> **What to work on**:
Your task is to output the data exactly as it stands.

---+---

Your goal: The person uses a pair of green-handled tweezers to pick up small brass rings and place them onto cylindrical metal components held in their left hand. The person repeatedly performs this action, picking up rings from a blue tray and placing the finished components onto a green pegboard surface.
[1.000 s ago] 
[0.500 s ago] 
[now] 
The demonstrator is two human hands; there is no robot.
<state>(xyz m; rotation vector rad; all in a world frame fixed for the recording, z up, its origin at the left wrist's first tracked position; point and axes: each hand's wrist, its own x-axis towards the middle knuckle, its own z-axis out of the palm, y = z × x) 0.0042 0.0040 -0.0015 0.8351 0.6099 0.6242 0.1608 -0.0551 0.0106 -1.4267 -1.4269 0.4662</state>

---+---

> **Answer**:
Your goal: The person uses a pair of green-handled tweezers to pick up small brass rings and place them onto cylindrical metal components held in their left hand. The person repeatedly performs this action, picking up rings from a blue tray and placing the finished components onto a green pegboard surface.
[1.000 s ago] 
[0.500 s ago] 
[now] 
The demonstrator is two human hands; there is no robot.
<state>(xyz m; rotation vector rad; all in a world frame fixed for the recording, z up, its origin at the left wrist's first tracked position; point and axes: each hand's wrist, its own x-axis towards the middle knuckle, its own z-axis out of the palm, y = z × x) 0.0042 0.0040 -0.0015 0.8351 0.6099 0.6242 0.1608 -0.0551 0.0106 -1.4267 -1.4269 0.4662</state>

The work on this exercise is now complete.